Under the Telephone Consumer Protection Act (TCPA), it is unlawful to “make any call” (other than an emergency call or one made with prior express consent) to a cellphone using an automatic telephone dialing system or an artificial or prerecorded voice. Calls include text messages. The term “make” is not defined in the statute. So the regulatory parameters of that term have, in the first instance, been left to the Federal Communications Commission (FCC), as the agency responsible for implementing the TCPA.

Recently, on October 1, the United States District Court for the Eastern District of Washington, in Roberta Frank v. Cannabis & Glass, LLC et al., 2019 U.S. Dist. LEXIS 17081, Case No. 2:19-cv-00250-SAB, decided October 1, 2019, addressed key factors involved in answering the “who-made-the-call” question.

The plaintiff visited a retail cannabis business and signed up for its loyalty program by providing her cellphone number. She was not told that, by giving her number, she would start receiving text messages on behalf of Cannabis & Glass and two other retail cannabis outfits, NXNW Retail, LLC and Tate Kapple, that notified her of sales and discounts. Subsequently, after visiting a second retail location whose loyalty program was linked to the one for which she had signed up, she began to receive text messages from the retailers. The texts were sent using the SMS short codes of Springbig, Inc., a provider of services for loyalty programs. She then brought a TCPA class action against the cannabis retailers and Springbig. The latter moved to dismiss the suit for failure to state a claim.

In analyzing whether Springbig “made” the calls for TCPA purposes, the Court first ruled  that absent a statutory definition, it should defer to the FCC’s interpretation of the term, so long as it “is reasonable.”

Next, the Court noted that “according to the FCC, generally, common carriers providing telecommunications services are not liable under the TCPA…absent ‘a high degree of involvement or actual notice of an illegal use and failure to take steps to prevent such transmission.’” Citing the FCC’s 2015 Omnibus Order, it added that the carrier must be “so involved in making the call as to be deemed to have initiated it.” Further, in determining whether “an app or user is the maker of the call,” the FCC looks to the “totality of the facts and circumstances surrounding the placing of a particular call….”

In an instructive laundry-list-like categorization, the Court then set forth the following sample facts and circumstances relevant to the determination:

  • the extent to which the provider/host controls the messaging;
  • the extent to which the provider/host controls the timing or sending of the message;
  • the extent to which the provider/host controls the recipient list;
  • the extent to which the provider/host “willfully enables fraudulent spoofing of telephone numbers”;
  • the extent to which the provider/host assists customers in blocking Caller ID;
  • whether the provider/host knowingly allows its customers to use the platform in a way that violates the TCPA;
  • whether the service or platform is purely reactive in nature, sending messages as proscribed and arranged by the customer.

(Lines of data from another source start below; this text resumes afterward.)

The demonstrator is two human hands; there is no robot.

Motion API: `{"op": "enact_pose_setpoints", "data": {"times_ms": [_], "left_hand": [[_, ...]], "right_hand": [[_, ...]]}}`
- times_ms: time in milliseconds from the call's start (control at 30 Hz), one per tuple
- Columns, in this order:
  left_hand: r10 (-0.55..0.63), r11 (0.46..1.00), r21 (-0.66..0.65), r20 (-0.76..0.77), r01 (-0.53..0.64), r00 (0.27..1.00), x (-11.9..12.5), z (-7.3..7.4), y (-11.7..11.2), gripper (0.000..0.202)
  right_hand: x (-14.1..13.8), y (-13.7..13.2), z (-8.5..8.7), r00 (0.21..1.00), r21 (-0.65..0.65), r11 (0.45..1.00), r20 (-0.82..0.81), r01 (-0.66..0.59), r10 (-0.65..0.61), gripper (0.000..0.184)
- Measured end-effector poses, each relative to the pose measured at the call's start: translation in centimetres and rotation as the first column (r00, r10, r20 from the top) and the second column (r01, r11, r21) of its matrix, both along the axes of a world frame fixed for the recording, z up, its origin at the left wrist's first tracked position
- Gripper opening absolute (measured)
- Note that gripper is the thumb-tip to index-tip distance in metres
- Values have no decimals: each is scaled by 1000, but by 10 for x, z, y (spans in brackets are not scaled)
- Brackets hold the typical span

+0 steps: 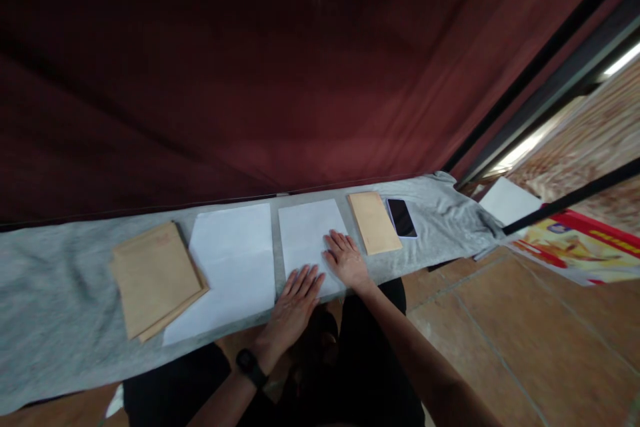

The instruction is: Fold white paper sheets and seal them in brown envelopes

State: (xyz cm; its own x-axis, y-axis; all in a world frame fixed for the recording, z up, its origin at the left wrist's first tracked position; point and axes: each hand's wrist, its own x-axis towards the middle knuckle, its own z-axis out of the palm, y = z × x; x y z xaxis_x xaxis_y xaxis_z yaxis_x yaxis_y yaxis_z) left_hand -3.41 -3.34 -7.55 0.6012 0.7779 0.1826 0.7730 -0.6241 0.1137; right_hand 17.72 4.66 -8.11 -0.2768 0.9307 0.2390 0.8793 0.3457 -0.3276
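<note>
A white sheet of paper lies on the grey cloth in front of me. My left hand rests flat on its near left edge, fingers stretched out. On its right side lies my right hand, palm down with the fingers extended. To the left are larger white sheets, partly covered by a stack of brown envelopes. Just right of my right hand sits another brown envelope or small stack, beside a phone with a dark screen.
Grey cloth covers the narrow table. A dark red curtain hangs behind it. At the right stand black bars, a red and yellow printed box or bag and a white sheet-like item. Tiled floor shows below.
</note>
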Motion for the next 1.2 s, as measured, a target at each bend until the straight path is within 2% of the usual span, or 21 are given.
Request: {"op": "enact_pose_setpoints", "data": {"times_ms": [233, 367, 467, 667, 767, 1033, 1200], "left_hand": [[-8, 999, 33, 8, 8, 1000, 4, 7, 3, 53], [7, 999, 41, -26, -6, 1000, 4, 11, 0, 68], [42, 999, 27, -18, -42, 999, 5, 12, 0, 74], [104, 994, -37, -11, -104, 995, 12, 11, 10, 69], [119, 992, -42, 0, -119, 993, 13, 9, 14, 66], [60, 998, -11, 117, -60, 991, 2, -4, 18, 55], [50, 999, -24, 183, -47, 982, 1, -11, 21, 56]], "right_hand": [[10, 8, -3, 989, 59, 998, -147, -26, 35, 42], [18, -3, -5, 981, 77, 996, -185, -39, 53, 43], [22, -18, -6, 987, 55, 996, -143, -67, 75, 41], [23, -41, -3, 994, 6, 994, -8, -113, 113, 44], [24, -43, -2, 994, 14, 995, 39, -102, 101, 44], [21, -40, -3, 986, 87, 991, 144, -97, 84, 45], [22, -36, -7, 974, 64, 992, 205, -108, 93, 47]]}}
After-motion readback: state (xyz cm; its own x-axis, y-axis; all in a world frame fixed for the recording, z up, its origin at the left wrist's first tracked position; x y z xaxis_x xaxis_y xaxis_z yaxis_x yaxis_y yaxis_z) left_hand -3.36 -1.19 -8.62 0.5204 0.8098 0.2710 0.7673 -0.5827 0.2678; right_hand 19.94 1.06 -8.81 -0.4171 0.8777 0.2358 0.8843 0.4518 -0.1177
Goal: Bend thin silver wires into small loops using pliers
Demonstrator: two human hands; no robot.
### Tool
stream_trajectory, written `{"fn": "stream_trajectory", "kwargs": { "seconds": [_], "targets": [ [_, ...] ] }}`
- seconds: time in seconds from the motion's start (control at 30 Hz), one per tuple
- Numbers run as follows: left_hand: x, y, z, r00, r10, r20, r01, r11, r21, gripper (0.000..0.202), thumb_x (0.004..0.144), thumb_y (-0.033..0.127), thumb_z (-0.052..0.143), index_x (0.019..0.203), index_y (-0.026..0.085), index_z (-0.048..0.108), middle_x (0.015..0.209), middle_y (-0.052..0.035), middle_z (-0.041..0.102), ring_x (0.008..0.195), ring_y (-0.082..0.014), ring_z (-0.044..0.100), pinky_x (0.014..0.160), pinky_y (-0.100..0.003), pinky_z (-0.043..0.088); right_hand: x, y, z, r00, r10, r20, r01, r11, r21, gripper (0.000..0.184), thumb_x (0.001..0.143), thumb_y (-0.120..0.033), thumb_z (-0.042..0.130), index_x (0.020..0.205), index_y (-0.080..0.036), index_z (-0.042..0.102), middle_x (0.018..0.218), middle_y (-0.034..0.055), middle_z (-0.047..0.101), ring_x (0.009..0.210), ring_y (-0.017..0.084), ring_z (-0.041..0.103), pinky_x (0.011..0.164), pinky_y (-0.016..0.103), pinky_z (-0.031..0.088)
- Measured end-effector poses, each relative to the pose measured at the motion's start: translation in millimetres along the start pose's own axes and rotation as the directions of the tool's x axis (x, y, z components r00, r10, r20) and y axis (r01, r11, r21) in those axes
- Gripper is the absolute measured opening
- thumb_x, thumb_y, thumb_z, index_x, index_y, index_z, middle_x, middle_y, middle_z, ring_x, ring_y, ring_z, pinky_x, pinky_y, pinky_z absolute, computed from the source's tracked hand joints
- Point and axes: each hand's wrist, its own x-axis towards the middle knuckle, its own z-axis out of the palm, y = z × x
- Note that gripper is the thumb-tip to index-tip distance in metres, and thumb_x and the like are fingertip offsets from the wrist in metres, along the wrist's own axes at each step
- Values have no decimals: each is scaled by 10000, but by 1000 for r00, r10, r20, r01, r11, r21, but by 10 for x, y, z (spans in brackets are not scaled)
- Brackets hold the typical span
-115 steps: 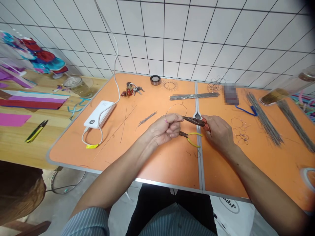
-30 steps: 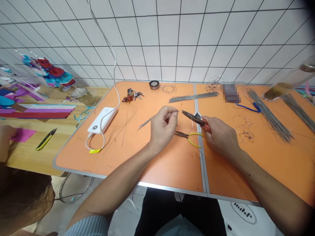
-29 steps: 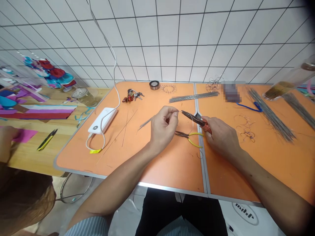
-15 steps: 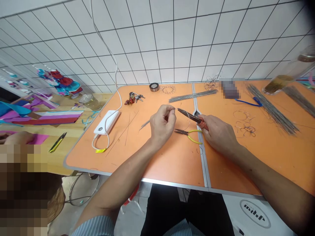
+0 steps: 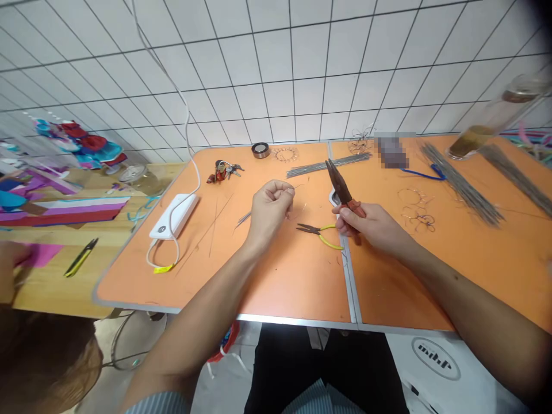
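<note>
My left hand [image 5: 270,208] is closed in a pinch on a thin wire [image 5: 299,214], whose loop shows faintly beside the fingertips. My right hand [image 5: 366,223] is wrapped round the red handles of a pair of pliers [image 5: 341,184]; the dark jaws point up and away, apart from the wire. On the orange table [image 5: 297,287], between and below the hands, lies a smaller pair of yellow-handled pliers [image 5: 328,237]. Bent wire pieces [image 5: 420,220] rest to the right of my right hand. A bundle of straight wires [image 5: 328,165] lies beyond the hands.
Keys [image 5: 225,171], a tape roll [image 5: 260,150] and a white power strip [image 5: 175,217] lie left. More wire bundles [image 5: 461,184] and a glass bottle [image 5: 474,138] are at right. On the wooden table [image 5: 38,296], a person's hand [image 5: 8,264] is near a cutter [image 5: 81,257].
The pliers have pulled away from my left hand's fingertips and swung from pointing left to pointing up. My left hand keeps its pinch. The view has shifted slightly.
</note>
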Motion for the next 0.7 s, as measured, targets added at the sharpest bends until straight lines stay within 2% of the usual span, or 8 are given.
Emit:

Measured against these benchmarks, the plaintiff’s amended complaint failed to “make” the case against Springbig. For example, there were no allegations that Springbig “exercised any discernible involvement in deciding whether, when, or to whom the text message is sent, or what the text message said.” Even taking as true plaintiff’s allegations that “Springbig had some role, albeit a minor one, in the causal chain that resulted in sending of the text,” according to the FCC guidance, it was not enough to survive the motion to dismiss. Granted with leave to try yet another amended complaint.

An instructive roadmap and framework for TCPAWorld followers on the question of “who made the call under the TCPA?”